2016 election

I, Virginia Bergman, pledge not to vote for a male presidential candidate in 2016 just because he's male.

Friday, December 5, 2008

Hillary Clinton: Talented, Competent, Richly Complex Woman or Sybil Incarnate?

Hillary Clinton speaks in Beijiing on Women and Health in Sept. 1995. AP

Since the day it was first rumored that Obama was naming Hillary Clinton as secretary of state the media has focused on all the possible reasons for her selection other than her obviously outstanding qualifications. Is anyone really surprised the reasons reporters and pundits alike have offered were dug up from the extensive files of Hillary-bashing maintained for decades by both the left and the right? Keep in mind that sexism and misogyny are held in common across the entire political spectrum.

In her op ed this Friday morning,
Ellen Goodman looks to the right to single out Rush Limbaugh’s explanation for Obama’s choice of Clinton for the top diplomatic post in his cabinet. Goodman writes:

“Of course, it turned out that Rush was being his old cynical self. He wasn't praising Hillary's talent, but Obama's cunning at keeping his enemy close.

“’So it went with much of the analysis before and after Clinton was chosen for the premier Cabinet post. The political story line asked if she would be a ‘teammate’ or a ‘rival’ in the ‘Team of Rivals’ metaphor du jour. And was she close enough to the president to be his international right hand?”’

Goodman doesn’t explore further the variously skewed political analyses, but chooses instead to examine the pseudo-psychological interpretation recurring from the days when it first surfaced in the Democratic primary. Recall how bewildered the provincial members of our media became when they first encountered a political candidate – a woman at that – who presented more than a one-dimensional robotic personality out on the campaign trail: Omg. Hillary is an intelligent, complex woman who has filled a variety of roles in her lifetime. How can we effectively demean her? Why, of course, we can mock and ridicule her as Sybil-like in her complexity.

But back to Goodman’s op-ed:

“’The psychological story line asked, however, whether we were getting yet another new Hillary. A National Review blogger described her as an ‘enigma who is best seen in stages; as a series of parts, not a whole.’

“A series of parts? Not a whole? Hillary, lawyer, wife, mother, first lady, senator, presidential candidate, secretary of state.

‘“I was reminded of Mary Catherine Bateson's classic book, ‘Composing a Life,’ which describes life as the art of improvisation.

‘“Life is not a straight and narrow march of achievement, but a quilt made of many parts.
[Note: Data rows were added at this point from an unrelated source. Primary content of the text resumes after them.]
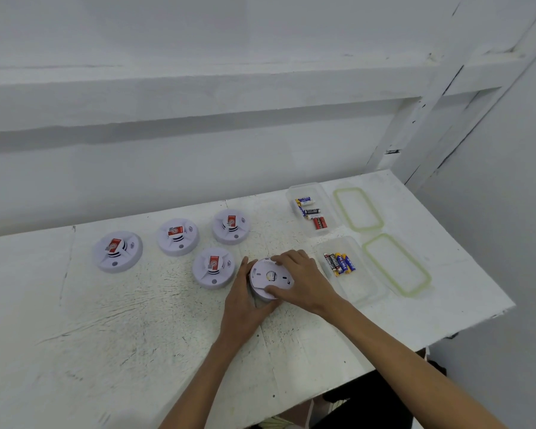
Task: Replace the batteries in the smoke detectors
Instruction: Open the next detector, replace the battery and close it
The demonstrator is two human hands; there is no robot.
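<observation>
Detector (268, 278) sits back-up, left grip (242, 300) and right grip (304, 280) both curled round it; opening likely calls for a twist.

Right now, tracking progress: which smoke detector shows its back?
The smoke detector gripped by the left hand and right hand; the other four show red stickers.

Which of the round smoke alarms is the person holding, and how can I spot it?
Look at the white table, then at the nearer clear box of batteries on its right side. Just left of that box, the left hand and right hand grip one smoke alarm. It is flipped, plain white back up, while the other four show red stickers.
</observation>
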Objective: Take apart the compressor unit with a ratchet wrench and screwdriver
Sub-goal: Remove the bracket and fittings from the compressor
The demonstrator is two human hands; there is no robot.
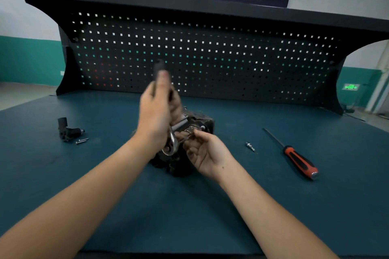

Reading the trajectory of many women's lives with their interruptions and conflicts, twists and turns, Bateson saw creativity, not confusion. ‘These are not lives without commitment, but rather lives in which commitments are continually refocused and redefined.’”

Goodman describes the world Clinton faces:

“Still, the new secretary of state will be operating in a world in which three-fifths of the world's poorest people are women and girls. Seventy percent of the children not in school are girls. Half a million women die every year in childbirth. One in three women will suffer from the pandemic of violence - rape, honor killings, genital mutilation. But only 16 percent of legislators are women, and less than 3 percent of the people at the table when peace treaties are signed are female.”

Remember the 13-year-old Somali rape victim who turned to the authorities for help and instead was stoned to death? It was Sen. Hillary Clinton who wrote a letter of protest to the United Nations.

Goodman continues:

‘“What we are learning around the world is that if women are healthy and educated, their families will flourish,’ Clinton said in Beijing. ‘If women are free from violence, their families will flourish. If women have a chance to work and earn as full and equal partners in society, their families will flourish. And when families flourish, communities and nations do as well.’

“Part of a life? Or a whole life composed and recomposed? Well, Hillary regarded Eleanor Roosevelt as a role model. Mrs. Roosevelt's second or third or perhaps fourth act was to get the world to agree to the first Universal Declaration of Human Rights. That was adopted exactly 60 years ago this month. Now it's Hillary Clinton's improvisational turn.”

And despite the inevitable creepy sexist assaults from both the extreme left and right of her own nation, Clinton will take her improvisational turn, and the world will be a better place for her efforts.